Distribution – Very common, sign of long established grassland and equally common in open woodland.

As you see though it grows among the bluebells and it’s very easy to mistake bluebells bulbs while digging for pignuts. Bluebell bulbs have a taste somewhere between violent puking and hospital. So be careful not to mistake that. Plus this is in the carrot family so always proceed with caution, and double check when ID-ing.

Japanese knotweed. Looks like little dragons!

Earthy, tangy rhubarb flavours. A delicacy in Japan.

Japanese knotweed – Fallopia japonica is from the Polygonaceae, or buckwheat, family. Very tasty alien relation of rhubarb! Either get it when its stems are young and soft and do whatever you’d do to rhubarb, or treat it like asparagus and bend it from the tip, it will snap in the right place.

Sliced into 1cm sections and pickled it makes a great alternative to an olive for a martini.

Distribution – Ooh, terrible, evil invader! Might knock down your house and steal your children.

Be very aware that it is heavily sprayed in most places and don’t go near it if there’s any chance of chemicals. Do all prep on site and boil any waste before disposal. Don’t let bits go down the sink etc.

Wild Garlic / Ramsons

Garlic is an allium, same family as daffodils and snowdrops – Amaryllidaceae 

Wild Garlic – Allium ursinum – Tasty, tasty. Pesto, fermented, in a sandwich, scrambled eggs.

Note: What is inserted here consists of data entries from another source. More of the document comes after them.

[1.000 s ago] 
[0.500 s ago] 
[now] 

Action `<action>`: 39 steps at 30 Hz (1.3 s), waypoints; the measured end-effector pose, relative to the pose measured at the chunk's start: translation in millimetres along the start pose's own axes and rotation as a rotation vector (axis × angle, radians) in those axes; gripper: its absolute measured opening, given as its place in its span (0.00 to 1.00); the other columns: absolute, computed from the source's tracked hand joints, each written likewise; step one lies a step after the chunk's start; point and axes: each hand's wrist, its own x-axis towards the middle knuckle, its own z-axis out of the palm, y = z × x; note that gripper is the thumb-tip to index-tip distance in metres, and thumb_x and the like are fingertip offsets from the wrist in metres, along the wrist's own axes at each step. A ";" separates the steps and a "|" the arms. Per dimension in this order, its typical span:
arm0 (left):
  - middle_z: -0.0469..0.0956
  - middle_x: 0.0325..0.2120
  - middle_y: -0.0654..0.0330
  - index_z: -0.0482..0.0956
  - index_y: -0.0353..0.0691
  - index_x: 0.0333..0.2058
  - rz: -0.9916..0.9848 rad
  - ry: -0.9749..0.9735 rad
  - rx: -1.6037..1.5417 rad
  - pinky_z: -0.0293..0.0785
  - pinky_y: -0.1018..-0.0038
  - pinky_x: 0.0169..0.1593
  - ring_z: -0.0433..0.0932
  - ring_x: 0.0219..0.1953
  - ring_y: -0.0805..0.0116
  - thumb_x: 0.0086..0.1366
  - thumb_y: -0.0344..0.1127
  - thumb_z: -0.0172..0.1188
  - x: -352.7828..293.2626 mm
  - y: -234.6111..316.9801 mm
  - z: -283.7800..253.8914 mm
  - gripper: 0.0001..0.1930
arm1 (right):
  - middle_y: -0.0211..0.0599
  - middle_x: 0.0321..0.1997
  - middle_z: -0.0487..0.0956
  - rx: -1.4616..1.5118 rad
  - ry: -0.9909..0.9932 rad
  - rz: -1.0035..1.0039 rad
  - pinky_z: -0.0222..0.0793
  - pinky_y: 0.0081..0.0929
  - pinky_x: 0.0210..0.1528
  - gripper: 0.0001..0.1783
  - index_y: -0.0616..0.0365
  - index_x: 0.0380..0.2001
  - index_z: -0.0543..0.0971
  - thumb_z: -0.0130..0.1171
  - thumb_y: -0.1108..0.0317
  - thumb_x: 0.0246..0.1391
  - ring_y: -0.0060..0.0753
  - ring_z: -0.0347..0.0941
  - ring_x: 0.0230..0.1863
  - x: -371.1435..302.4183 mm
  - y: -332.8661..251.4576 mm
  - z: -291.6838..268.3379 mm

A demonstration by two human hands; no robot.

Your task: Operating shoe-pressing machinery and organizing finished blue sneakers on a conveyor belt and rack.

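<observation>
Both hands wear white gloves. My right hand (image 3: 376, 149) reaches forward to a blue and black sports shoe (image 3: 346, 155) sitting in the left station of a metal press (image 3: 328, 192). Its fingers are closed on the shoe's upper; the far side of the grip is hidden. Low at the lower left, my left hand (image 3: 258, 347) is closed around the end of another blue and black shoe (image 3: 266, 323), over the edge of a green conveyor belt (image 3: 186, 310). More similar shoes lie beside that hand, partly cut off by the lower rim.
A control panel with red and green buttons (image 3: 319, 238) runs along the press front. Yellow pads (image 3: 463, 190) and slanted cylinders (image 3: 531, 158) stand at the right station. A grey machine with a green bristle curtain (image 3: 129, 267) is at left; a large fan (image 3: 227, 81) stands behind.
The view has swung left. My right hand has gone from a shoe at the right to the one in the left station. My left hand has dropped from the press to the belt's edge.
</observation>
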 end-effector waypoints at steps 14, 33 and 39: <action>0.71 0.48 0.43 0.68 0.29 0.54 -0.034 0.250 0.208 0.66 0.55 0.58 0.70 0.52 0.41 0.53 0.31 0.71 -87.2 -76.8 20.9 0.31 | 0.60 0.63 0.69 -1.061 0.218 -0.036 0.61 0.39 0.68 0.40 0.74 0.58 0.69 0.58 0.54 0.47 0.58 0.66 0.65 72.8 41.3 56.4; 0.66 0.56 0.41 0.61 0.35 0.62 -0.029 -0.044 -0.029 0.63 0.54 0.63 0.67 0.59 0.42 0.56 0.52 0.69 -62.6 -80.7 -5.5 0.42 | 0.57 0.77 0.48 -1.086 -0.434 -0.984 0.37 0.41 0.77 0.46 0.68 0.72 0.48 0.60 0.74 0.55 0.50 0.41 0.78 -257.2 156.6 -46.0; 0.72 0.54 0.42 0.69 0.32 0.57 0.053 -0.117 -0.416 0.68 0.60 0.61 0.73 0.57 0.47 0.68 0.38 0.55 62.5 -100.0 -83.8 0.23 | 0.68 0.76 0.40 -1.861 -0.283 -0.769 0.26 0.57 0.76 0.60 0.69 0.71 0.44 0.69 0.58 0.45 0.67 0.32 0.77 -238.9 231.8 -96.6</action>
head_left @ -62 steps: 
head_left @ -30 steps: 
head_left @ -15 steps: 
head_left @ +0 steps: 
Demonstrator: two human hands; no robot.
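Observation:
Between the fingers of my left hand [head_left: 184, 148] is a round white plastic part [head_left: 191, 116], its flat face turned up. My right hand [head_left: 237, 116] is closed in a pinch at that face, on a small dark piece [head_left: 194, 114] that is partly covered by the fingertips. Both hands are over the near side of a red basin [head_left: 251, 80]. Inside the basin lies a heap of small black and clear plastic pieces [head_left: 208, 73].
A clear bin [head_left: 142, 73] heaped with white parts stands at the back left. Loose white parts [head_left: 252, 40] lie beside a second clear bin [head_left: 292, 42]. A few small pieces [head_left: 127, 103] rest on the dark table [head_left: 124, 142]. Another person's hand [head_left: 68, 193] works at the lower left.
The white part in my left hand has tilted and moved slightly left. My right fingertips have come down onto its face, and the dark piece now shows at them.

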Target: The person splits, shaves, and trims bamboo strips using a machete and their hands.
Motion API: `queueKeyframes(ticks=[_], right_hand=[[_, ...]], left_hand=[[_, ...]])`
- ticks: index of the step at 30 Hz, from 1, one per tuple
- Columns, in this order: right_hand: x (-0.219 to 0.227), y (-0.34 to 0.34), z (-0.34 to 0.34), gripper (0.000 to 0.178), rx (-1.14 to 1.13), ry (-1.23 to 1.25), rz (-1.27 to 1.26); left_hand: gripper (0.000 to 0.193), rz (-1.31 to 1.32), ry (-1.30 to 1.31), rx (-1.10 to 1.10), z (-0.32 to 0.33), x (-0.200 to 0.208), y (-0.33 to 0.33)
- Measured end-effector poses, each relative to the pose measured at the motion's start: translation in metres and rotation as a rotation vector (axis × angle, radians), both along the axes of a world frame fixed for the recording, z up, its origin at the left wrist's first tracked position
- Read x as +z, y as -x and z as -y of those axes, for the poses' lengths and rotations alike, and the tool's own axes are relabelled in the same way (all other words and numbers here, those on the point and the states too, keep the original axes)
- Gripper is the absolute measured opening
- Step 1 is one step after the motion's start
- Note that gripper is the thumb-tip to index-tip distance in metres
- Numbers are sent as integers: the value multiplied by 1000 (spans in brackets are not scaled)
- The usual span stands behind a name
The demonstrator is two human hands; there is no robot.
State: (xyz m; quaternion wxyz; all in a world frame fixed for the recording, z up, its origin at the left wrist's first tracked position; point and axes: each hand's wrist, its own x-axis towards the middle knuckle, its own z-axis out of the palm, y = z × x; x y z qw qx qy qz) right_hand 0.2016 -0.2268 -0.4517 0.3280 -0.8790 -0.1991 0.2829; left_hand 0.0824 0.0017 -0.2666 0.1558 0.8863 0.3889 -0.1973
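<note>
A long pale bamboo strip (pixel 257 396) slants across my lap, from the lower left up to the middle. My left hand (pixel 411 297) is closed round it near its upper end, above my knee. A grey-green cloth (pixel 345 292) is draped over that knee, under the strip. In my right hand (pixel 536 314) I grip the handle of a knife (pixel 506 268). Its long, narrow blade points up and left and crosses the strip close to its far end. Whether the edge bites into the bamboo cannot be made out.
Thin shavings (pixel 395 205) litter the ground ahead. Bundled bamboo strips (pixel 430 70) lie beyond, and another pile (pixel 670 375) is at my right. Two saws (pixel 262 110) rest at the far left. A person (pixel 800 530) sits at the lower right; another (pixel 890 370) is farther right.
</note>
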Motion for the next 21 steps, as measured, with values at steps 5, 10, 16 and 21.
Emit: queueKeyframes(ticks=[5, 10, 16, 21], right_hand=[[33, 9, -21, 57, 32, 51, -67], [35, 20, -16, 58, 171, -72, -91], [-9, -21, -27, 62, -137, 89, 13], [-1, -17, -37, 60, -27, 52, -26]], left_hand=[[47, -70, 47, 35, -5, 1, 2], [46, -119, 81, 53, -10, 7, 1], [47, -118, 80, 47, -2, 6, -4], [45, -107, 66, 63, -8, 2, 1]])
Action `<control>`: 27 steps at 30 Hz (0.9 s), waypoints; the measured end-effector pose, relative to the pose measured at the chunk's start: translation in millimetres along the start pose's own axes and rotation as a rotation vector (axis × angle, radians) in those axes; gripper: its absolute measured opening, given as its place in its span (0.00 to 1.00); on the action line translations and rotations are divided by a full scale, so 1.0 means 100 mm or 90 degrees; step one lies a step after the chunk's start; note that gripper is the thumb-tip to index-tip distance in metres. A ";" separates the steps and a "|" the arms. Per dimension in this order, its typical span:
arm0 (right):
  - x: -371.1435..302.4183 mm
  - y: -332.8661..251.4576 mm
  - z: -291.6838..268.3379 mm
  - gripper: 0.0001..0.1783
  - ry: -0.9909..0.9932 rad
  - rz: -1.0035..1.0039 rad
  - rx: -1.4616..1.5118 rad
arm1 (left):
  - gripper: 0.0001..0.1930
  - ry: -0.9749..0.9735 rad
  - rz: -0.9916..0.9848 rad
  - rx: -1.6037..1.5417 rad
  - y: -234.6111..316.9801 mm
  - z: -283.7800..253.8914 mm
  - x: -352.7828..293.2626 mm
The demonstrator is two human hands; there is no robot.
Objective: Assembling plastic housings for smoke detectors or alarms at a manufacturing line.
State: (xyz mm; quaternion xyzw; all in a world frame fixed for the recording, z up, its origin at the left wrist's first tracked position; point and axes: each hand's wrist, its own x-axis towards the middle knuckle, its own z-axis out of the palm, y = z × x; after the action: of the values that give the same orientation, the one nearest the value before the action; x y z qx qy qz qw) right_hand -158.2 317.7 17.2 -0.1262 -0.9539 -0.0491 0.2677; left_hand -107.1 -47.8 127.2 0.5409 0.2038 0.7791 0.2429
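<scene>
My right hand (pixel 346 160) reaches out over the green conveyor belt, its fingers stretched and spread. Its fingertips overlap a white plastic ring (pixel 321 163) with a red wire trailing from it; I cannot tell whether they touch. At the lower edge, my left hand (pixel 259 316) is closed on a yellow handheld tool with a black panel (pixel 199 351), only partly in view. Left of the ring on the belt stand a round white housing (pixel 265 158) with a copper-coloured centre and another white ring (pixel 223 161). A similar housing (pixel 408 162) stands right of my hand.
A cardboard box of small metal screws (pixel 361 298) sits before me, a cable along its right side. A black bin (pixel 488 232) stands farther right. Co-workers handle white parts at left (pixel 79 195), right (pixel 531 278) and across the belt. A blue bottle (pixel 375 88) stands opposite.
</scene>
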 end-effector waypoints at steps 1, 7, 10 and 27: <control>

Distribution – common in damp woodland once Spring has arrived. You can eat the flowers too, once they come up after about 3 weeks.

Don’t mistake for bluebells, snowdrops etc which grow intermingled. The leaves are generally broader and smell of garlic!

Very good for you as a general tonic and blood cleanser. Believed that bears would eat it when they came out of hibernation for strength and wellness, hence ursinum relating to bears.

And lastly, another member of the Amaryllidaceae family. But don’t eat this one.

SPRING SNOWFLAKE Leucojum vernum

spring snowflake islay 

Distribution – rare on Islay. Likely a garden escape. Pretty though.

Poisonous. Although one of the toxic compounds Galantamine is used for the treatment of cognitive decline in mild to moderate Alzheimer’s disease and various other memory impairments. Same stuff is in normal snowdrops.